RBI has directed banks to open and operate their ATMs only after machines receive a Windows update to protect them from a malware impacting systems across the world.
The directive was in response to the WannaCry ransomware that took down computer systems across the world locking up critical data and demanding bitcoins as ransom for its release.
ATM machines are seen as being vulnerable since almost all of them run on Windows software. Also over 60% of the 2.25 lakh ATMs in the country run on the outdated Windows XP.
Microsoft has, however, issued a statement saying that it has developed and released a special update for Windows XP although this particular version of its operating system is no longer serviced by the company.
“RBI has asked banks to update specific Windows patches on ATMs urgently and not to operate ATM machines unless updates are in place,” said an official with a public sector bank. Banks have passed on the directive to their management service providers.
ATM operators, however, say that there is no threat to customer data on money. “The objective of ransomware is to shut down critical information in networks and prevent access to this data.
In the case of ATMs there is no data stored in the machine.

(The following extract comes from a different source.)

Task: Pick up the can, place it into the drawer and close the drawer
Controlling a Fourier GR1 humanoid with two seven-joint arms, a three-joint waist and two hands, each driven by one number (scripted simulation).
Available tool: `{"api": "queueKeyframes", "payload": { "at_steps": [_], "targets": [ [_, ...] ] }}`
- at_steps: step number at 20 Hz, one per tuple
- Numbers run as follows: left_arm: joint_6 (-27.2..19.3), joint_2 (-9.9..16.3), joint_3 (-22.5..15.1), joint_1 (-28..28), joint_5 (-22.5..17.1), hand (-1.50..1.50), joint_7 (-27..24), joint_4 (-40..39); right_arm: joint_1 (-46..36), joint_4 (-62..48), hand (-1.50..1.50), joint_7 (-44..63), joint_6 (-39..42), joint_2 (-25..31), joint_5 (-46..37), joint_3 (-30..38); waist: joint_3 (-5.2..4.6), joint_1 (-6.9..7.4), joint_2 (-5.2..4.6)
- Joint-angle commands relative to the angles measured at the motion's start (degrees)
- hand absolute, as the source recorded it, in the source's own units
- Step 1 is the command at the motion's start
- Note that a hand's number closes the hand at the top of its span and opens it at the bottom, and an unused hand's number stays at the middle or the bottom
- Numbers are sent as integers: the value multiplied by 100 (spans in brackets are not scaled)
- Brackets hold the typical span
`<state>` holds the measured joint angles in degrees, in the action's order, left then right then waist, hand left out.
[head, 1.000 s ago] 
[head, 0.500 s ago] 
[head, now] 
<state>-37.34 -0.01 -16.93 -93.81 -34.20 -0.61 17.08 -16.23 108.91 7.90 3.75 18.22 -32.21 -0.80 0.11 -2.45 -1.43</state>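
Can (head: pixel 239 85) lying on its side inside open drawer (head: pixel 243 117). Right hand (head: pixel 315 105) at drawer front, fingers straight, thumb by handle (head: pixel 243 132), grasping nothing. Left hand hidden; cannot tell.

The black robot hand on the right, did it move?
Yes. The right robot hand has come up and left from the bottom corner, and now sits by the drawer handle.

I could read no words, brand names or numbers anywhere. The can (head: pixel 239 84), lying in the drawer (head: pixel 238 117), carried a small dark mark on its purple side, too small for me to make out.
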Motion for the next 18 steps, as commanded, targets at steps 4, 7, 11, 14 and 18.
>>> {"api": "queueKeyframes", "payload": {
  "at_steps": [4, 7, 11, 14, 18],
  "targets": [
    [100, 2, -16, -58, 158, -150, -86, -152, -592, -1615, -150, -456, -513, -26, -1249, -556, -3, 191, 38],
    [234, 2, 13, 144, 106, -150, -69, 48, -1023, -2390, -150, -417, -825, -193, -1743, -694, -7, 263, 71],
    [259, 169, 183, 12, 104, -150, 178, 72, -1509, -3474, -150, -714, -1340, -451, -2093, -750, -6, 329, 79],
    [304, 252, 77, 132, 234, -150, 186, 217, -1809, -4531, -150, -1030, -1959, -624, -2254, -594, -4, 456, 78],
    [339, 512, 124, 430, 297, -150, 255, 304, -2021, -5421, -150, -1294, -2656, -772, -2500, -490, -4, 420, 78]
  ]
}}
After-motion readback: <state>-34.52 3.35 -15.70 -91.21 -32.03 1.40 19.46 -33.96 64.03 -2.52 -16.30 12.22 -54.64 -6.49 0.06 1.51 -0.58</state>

Neither is there storage of any kind of logic that will block transactions.
Even if a machine were to get affected it can be reformatted and put to use immediately,” said Manohar Bhoi, president (technology) at Electronic Payments and Services — a management services firm that handles ATMs for public sector banks.
Applying software patches is done by the vendors who supply the ATM. According to Bhoi, this can be done remotely and usually the vendors run their tests on the patch before an update.
In India, 102 computer systems of the Andhra Pradesh police were hacked on Saturday and a Nissan Renault plant production was halted because of the malware.
There have been rumors of some computer system two south-based banks being infected but there was no confirmation from RBI and none of the banks have reported the incident.
According to payment security specialist SISA’s associate VP Nitin Bhatnagar, the full impact would be known only on Monday since the attack happened on a weekend.
Meanwhile bitcoin wallets linked to the ransomware saw transactions worth $34,300 indicating that a small percentage of affected users were paying the ransom money.